Chlamydomonas reinhardtii is a haploid single celled green alga about 10 micrometres in diameter. C. reinhardtii is widely distributed worldwide in soil and fresh water, however it is primarily used as a model organism in biology.

Swims with two flagella. They have a cell wall made of hydroxyproline-rich glycoproteins, a large cup-shaped chloroplast, a large pyrenoid, and an "eyespot" that senses light.

Although in a wide range of subfields. When illuminated, C. reinhardtii can grow in medium lacking carbon and energy sources, and can also grow in the dark when supplied with these. C. reinhardtii is also of interest in the biofuel field, as a source of hydrogen.

History

The C. reinhardtii wild type laboratory strain c137 (mt+) originates from an isolate made near Amherst, Massachusetts, in 1945 by Gilbert M. Smith.^[1][2] The lineage of widely used laboratory strains has been well reviewed by XXX (refXXX).

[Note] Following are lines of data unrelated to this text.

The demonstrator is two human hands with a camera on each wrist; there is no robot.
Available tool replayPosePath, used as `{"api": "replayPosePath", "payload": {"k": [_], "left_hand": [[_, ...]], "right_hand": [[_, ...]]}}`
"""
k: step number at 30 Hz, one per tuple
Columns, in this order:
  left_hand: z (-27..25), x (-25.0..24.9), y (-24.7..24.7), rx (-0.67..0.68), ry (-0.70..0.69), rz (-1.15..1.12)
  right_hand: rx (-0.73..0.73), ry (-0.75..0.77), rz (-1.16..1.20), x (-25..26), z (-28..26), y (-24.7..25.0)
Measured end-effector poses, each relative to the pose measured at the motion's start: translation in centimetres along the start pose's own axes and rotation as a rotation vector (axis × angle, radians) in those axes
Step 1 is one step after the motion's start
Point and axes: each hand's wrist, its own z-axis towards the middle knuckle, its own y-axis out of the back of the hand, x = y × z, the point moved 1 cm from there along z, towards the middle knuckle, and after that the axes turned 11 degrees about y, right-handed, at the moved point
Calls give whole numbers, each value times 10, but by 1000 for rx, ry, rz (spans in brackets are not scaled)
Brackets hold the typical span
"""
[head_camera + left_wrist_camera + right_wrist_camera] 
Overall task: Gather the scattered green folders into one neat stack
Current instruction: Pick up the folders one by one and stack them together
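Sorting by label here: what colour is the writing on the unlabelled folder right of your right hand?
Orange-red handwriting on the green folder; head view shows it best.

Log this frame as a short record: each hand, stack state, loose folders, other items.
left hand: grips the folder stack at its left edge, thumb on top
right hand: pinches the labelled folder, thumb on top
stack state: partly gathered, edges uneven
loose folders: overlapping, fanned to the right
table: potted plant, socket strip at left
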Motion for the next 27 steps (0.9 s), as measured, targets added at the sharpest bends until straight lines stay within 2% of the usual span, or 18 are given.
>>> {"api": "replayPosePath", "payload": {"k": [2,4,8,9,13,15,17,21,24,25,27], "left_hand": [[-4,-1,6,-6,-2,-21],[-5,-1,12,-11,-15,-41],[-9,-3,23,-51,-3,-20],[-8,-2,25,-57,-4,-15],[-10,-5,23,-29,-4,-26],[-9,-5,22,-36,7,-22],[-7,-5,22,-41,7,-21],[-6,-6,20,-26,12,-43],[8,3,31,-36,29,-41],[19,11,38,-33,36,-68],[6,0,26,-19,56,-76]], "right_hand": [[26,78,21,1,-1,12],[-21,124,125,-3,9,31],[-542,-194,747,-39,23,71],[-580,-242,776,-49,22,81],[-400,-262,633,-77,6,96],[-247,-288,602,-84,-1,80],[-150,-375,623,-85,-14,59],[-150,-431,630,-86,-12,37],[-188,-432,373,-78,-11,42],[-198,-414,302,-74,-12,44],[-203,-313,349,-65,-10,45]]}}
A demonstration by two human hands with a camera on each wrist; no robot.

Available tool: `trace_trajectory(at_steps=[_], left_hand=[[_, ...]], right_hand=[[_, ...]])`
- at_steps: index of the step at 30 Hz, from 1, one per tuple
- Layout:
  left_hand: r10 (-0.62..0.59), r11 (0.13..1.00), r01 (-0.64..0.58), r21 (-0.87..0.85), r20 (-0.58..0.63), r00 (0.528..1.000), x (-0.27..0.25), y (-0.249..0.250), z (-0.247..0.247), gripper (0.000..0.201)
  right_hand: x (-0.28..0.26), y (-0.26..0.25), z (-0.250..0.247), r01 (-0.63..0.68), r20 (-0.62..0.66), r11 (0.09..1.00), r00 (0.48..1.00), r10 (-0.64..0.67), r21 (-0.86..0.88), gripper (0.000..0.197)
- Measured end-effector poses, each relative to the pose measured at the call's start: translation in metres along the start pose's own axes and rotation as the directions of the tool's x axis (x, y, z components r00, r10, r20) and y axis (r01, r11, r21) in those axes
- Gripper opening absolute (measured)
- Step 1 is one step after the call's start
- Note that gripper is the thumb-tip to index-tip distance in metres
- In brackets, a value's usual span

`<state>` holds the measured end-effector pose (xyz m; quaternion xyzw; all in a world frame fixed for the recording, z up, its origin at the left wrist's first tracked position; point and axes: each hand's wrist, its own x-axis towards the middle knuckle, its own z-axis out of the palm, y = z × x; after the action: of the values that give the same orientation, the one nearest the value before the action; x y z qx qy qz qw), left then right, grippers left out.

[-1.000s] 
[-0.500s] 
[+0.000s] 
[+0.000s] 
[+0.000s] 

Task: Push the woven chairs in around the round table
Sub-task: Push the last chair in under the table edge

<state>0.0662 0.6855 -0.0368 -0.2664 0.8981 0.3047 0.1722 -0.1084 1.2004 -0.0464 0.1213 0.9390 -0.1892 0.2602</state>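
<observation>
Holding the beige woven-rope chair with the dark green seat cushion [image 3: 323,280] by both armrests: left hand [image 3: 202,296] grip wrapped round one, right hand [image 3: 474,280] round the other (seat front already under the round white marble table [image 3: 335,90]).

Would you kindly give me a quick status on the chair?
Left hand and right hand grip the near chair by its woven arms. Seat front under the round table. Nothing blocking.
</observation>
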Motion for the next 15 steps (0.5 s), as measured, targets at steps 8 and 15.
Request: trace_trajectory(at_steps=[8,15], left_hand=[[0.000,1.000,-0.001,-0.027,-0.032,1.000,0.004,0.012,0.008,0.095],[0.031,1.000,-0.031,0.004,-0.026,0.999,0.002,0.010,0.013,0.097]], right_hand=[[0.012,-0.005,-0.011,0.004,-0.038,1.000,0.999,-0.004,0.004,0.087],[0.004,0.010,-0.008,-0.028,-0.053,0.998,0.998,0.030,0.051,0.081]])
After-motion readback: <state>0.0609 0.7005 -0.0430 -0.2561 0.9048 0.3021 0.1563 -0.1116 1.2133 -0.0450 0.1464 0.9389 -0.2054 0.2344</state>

The species has been spelled several different ways because of different transliterations of the name from Russian: reinhardi, reinhardii and reinhardtii all refer to the same species, C. reinhardtii Dangeard.^[3]

Model organism

Schematic drawing of a Chlamydomonas cell

C. reinhardtii is the most commonly used unicellular photosynthetic eukaryote in biological research. Its simple structure gives it many advantages over other model organisms in a laboratory. Photosynthesis and chloroplast research is much simpler in C. reinhardtii over the leading model plant, Arabidopsis thaliana, as C. reinhardtii lacks the complicated tissue structure of a higher plant and has a much faster generation time. The presence of flagella in C. reinhardtii gives it use compared to other unicellular eukaryotes, such as yeast. In addition, C. reinhardtii is often used as a model alga, often in the field of biofuels. Simple genetics and ease of growth in the lab has also lead to the emergence of C. reinhardtii as a leading model organisms in many other fields of reasearch, such as proteomics and circadian rhythms.

A number of resources are available for C. reinhardtii. In 2007, its complete nuclear genome sequence was published^[4], which was added to the previously sequenced plastome and mitochondriome. From these sequences a number of microarrays have been developed refXXX. Tranformation of these 3 genomes is routine, as are other mutation protocols, which has lead to the accumulation of a large mutant library for C. reinhardtii.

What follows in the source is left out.